Output the entire listing that follows verbatim.

Collected material below:

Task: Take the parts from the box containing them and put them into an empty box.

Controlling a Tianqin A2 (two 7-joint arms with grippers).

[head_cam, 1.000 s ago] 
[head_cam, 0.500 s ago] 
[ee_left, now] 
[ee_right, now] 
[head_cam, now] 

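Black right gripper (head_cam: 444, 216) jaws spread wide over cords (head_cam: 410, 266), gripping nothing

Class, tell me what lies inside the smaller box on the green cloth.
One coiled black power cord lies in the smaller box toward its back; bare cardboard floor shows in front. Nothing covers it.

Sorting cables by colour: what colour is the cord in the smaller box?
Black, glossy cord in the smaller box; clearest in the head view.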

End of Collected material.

§ **Task output**:
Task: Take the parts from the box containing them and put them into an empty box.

Controlling a Tianqin A2 (two 7-joint arms with grippers).

[head_cam, 1.000 s ago] 
[head_cam, 0.500 s ago] 
[ee_left, now] 
[ee_right, now] 
[head_cam, now] 

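Black right gripper (head_cam: 444, 216) jaws spread wide over cords (head_cam: 410, 266), gripping nothing

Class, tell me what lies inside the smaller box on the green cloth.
One coiled black power cord lies in the smaller box toward its back; bare cardboard floor shows in front. Nothing covers it.

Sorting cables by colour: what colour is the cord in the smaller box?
Black, glossy cord in the smaller box; clearest in the head view.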

The answer has been fully stated.